------ Material for this task
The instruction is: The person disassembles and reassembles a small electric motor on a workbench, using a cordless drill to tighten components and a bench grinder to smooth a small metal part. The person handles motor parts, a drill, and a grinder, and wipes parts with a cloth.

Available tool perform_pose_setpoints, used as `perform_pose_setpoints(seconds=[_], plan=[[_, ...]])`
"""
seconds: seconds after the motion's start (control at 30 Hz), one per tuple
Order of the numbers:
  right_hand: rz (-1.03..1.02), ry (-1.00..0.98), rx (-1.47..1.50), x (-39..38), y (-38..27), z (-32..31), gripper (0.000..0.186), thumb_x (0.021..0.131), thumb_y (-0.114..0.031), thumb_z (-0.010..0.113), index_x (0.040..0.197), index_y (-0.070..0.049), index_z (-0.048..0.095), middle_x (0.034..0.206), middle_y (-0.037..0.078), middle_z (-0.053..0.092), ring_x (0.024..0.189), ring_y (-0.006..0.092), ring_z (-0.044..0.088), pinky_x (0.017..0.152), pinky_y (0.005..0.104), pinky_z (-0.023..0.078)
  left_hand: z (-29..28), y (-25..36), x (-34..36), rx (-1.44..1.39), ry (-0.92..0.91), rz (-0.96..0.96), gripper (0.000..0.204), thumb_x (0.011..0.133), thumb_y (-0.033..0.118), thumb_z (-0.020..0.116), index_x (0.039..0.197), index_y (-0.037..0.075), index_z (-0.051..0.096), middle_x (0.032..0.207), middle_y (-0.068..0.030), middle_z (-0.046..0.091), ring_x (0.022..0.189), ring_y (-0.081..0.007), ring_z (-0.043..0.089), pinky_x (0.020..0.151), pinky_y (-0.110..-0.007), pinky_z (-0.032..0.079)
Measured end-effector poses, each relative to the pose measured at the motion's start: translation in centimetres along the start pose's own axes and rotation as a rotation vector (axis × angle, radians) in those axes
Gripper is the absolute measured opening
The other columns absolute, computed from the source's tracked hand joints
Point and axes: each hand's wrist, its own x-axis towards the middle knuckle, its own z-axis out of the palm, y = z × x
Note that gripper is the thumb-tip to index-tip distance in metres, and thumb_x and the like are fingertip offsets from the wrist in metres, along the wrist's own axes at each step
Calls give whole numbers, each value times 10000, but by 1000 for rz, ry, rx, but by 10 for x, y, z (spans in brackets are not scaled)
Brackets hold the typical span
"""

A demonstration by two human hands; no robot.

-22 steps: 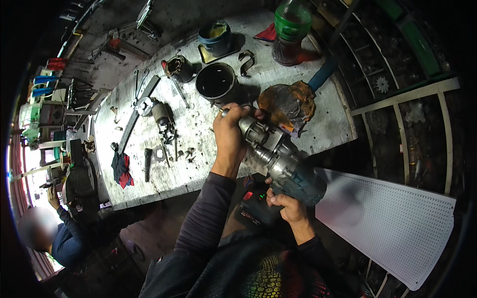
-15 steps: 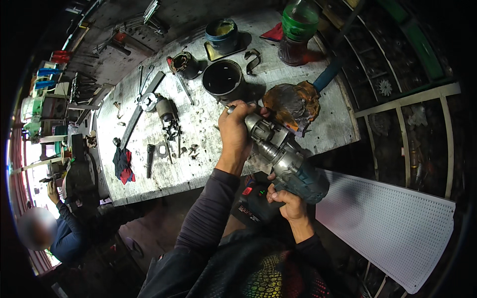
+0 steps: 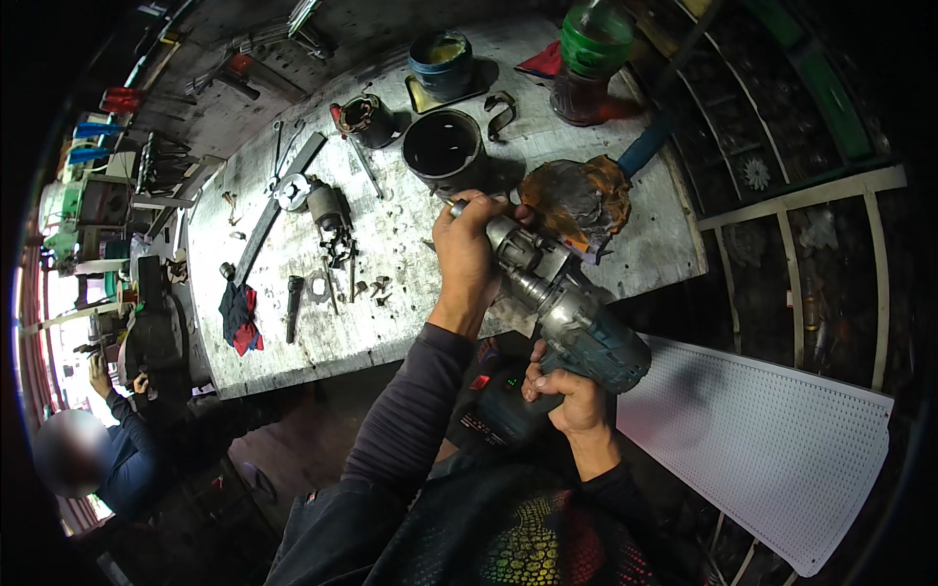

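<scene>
Pwr tool (image 3: 616, 356) is gripped by its handle in the R hand (image 3: 576, 400), fingers wrapped around; whether the trigger is squeezed can't be told. Metal part (image 3: 518, 249) is clasped in the L hand (image 3: 464, 259), lined up w/ the tool's nose; contact there looks likely but isn't clearly shown. Both are held in mid-air around the near edge of the bench (image 3: 635, 264), w/ the black pot (image 3: 457, 183) & greasy bundle (image 3: 576, 200) lying just beyond.

Risks, as judged: if the tool is run like this, the part could be twisted out of the L hand, b/c it's held by fingers only, w/ no clamp seen. Skin could be nipped, b/c bare fingers are kept nr the metalwork. If grip is lost, e.g. thru grime, the part could be dropped past the bench edge. Pot could poss. be knocked too, as the L knuckles are held close by.

Vs. approx. 0.5 s ago: hold on both is unchanged & the tool/part line is abt the same. Bench items are shown slightly higher in view, prob. b/c the head is tilted a bit. Co-worker's second hand (image 3: 142, 383) is now seen at far left; only one was made out then.
</scene>
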Motion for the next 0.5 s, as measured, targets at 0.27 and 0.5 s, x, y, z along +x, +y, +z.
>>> perform_pose_setpoints(seconds=[0.27, 0.5], plan=[[-116, 17, -281, 8, -2, -7, 425, 737, -26, 634, 1156, 30, 593, 750, 55, 579, 671, 164, 565, 669, 321, 489, -3, -3, 5, -32, -19, 12, 143, 878, -30, 604, 993, -28, 519, 857, -174, 643, 727, -320, 705, 717, -468, 621], [-72, -6, -204, 9, 2, -10, 406, 737, -30, 633, 1138, 21, 595, 744, 53, 581, 676, 169, 568, 678, 320, 489, -4, -2, 2, -72, -33, -6, 172, 877, -32, 616, 1001, -17, 498, 864, -163, 621, 739, -318, 704, 710, -462, 617]])
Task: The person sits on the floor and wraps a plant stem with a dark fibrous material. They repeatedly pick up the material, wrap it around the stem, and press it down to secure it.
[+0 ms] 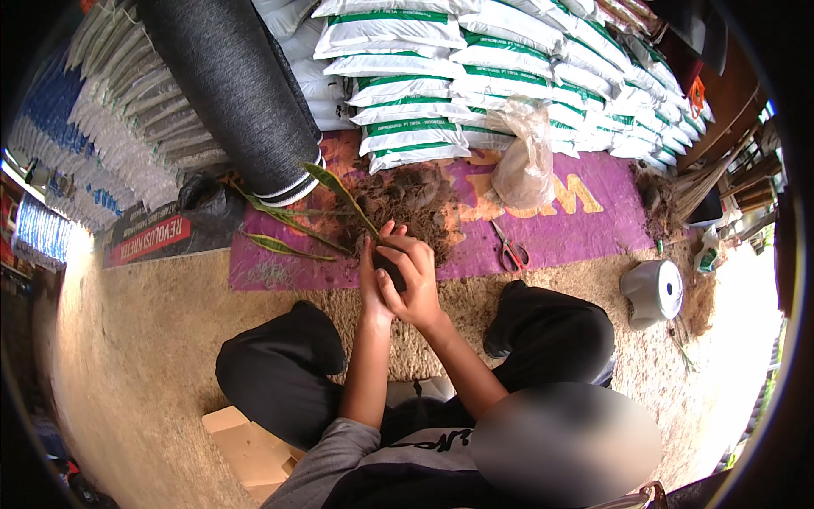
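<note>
Both my hands are cupped round the dark base of a small snake plant, which looks like a small pot or a lump of soil; which one I cannot tell. A yellow-edged green leaf of the snake plant (341, 193) leans up and to the left from between my fingers. My left hand (370, 282) supports the left side, while the fingers of my right hand (414, 276) wrap over the right side. Just beyond lies a heap of dark, fibrous soil (415, 204). More snake plant leaves (284, 246) lie left of the heap. Red-handled scissors (508, 248) rest to its right.
A purple printed sheet (585, 242) covers the floor ahead. On it stand a crumpled clear plastic bag (521, 165) and a big dark fabric roll (233, 93). White-and-green sacks (411, 131) are stacked behind. A grey round container (649, 293) stands right; cardboard (246, 445) lies left.
</note>
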Tool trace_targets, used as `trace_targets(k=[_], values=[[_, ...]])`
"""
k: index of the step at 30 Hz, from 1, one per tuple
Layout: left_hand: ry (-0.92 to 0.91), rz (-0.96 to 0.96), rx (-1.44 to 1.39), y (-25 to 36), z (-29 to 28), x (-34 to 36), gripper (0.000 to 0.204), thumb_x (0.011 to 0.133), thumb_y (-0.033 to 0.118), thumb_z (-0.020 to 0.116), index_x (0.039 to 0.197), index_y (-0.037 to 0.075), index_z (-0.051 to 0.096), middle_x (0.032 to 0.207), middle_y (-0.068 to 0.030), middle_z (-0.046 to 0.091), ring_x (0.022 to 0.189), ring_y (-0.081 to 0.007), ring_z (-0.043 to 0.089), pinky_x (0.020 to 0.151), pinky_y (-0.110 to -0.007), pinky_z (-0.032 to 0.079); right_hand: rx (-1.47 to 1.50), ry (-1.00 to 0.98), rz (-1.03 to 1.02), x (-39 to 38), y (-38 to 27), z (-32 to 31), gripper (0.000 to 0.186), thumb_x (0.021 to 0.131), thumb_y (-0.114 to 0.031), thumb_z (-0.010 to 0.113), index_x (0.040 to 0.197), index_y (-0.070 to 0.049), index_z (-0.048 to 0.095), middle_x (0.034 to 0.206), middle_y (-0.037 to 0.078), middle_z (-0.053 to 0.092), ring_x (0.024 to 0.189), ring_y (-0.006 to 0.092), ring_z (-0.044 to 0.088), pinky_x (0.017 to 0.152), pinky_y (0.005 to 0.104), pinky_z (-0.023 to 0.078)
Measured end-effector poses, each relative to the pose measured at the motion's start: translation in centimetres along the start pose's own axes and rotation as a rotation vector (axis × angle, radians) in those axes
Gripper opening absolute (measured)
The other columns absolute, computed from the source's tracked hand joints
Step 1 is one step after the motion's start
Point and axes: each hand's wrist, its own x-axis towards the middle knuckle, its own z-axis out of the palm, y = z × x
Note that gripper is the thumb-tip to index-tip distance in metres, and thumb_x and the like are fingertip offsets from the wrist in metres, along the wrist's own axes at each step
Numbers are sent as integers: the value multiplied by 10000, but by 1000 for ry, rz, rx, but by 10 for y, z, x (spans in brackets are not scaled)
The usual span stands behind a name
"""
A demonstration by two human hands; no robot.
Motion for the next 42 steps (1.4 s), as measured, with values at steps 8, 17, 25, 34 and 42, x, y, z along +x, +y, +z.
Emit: trace_targets(k=[8,17,25,34,42], values=[[162,-1,344,4,-14,-3,483,971,419,362,1237,36,488,1173,-88,538,1093,-173,511,949,-323,405,115,-41,105,-20,17,16,243,750,-107,595,968,-1,577,1014,142,544,932,325,512,839,405,386],[276,65,281,16,15,-4,483,962,405,352,1276,51,449,1205,-99,518,1129,-213,484,974,-364,387,437,104,462,2,9,9,375,703,-66,662,1045,2,525,1062,155,545,1043,274,525,901,369,420],[-204,-145,-309,13,-5,-2,489,950,454,332,1173,62,521,1167,-87,535,1100,-209,494,1007,-354,347,-40,-171,74,7,-22,-7,493,846,-351,518,1245,-66,460,1307,156,396,1269,344,316,1066,537,127],[56,13,278,17,6,-4,620,936,537,296,1259,37,470,1238,-105,513,1158,-224,474,1027,-351,334,-16,-184,125,-1,-11,4,412,818,-221,575,1182,-39,511,1245,164,462,1209,361,401,1051,506,228],[118,2,190,12,19,-6,623,948,492,298,1310,-1,415,1302,-132,475,1209,-246,443,1056,-361,300,319,185,379,0,8,6,286,767,-34,624,1050,-3,596,1108,171,562,1026,322,557,910,398,417]])
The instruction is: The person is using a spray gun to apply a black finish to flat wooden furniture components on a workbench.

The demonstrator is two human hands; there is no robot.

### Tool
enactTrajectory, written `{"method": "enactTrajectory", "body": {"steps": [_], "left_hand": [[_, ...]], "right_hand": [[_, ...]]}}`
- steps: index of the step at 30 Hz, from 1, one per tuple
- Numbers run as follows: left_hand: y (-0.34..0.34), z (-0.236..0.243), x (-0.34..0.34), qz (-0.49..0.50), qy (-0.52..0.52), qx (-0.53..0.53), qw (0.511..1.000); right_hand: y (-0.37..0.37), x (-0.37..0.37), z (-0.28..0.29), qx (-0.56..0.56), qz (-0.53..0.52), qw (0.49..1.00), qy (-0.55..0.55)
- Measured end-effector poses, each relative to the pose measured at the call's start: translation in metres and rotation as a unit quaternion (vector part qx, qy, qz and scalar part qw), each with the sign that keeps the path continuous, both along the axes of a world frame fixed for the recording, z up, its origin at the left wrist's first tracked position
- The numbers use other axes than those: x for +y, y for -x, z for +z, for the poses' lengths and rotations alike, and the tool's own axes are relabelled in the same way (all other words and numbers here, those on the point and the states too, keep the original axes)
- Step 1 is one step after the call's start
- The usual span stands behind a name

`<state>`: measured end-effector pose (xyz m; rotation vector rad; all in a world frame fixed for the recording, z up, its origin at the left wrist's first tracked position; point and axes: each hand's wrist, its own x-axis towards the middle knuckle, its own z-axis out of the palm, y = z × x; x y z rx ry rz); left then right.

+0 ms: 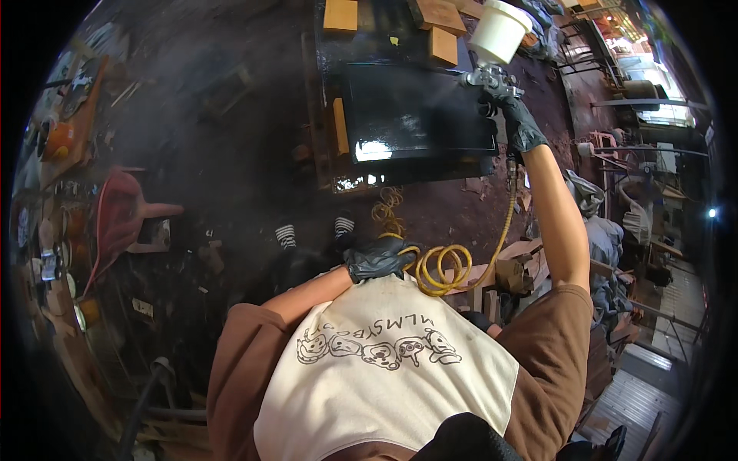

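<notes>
My right hand (524,127), in a black glove, is closed around a metal spray gun (489,80) with a white paint cup (500,32) on top. The gun is over the right far corner of a glossy black panel (419,115), its nozzle toward the left, with faint mist before it. A yellow coiled air hose (446,267) runs up to the gun's handle. Close to my waist, my left hand (378,260), also black-gloved, is closed on the hose's coils. Its fingertips are partly hidden.
Wooden blocks (340,15) lie on the dark bench beyond the panel, and another wooden piece (340,127) stands at its left edge. A red dustpan-like scoop (119,215) is at left. Wood scraps and grey cloth (603,242) are piled at right. Haze hangs over the floor.
</notes>
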<state>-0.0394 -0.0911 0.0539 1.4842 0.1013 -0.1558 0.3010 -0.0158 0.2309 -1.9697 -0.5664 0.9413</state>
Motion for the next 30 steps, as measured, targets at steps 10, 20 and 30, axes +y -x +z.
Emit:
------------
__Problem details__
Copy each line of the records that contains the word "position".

__Response__
- Measured end-effector poses, each relative to the pose measured at the call's start: translation in metres and rotation as a unit quaternion (vector part qx, qy, qz and scalar part qw), each with the sign that keeps the path continuous, both along the axes of a world frame fixed for the recording, z up, its origin at the left wrist's first tracked position
`<state>`: measured end-effector pose (xyz m; rotation vector rad; all in a world frame fixed for the recording, z up, its origin at the left wrist's first tracked position; point and axes: each hand's wrist, its own x-axis towards the middle knuckle, its own z-axis out of the palm, y = z × x; x y z rx ry rz); left then right.

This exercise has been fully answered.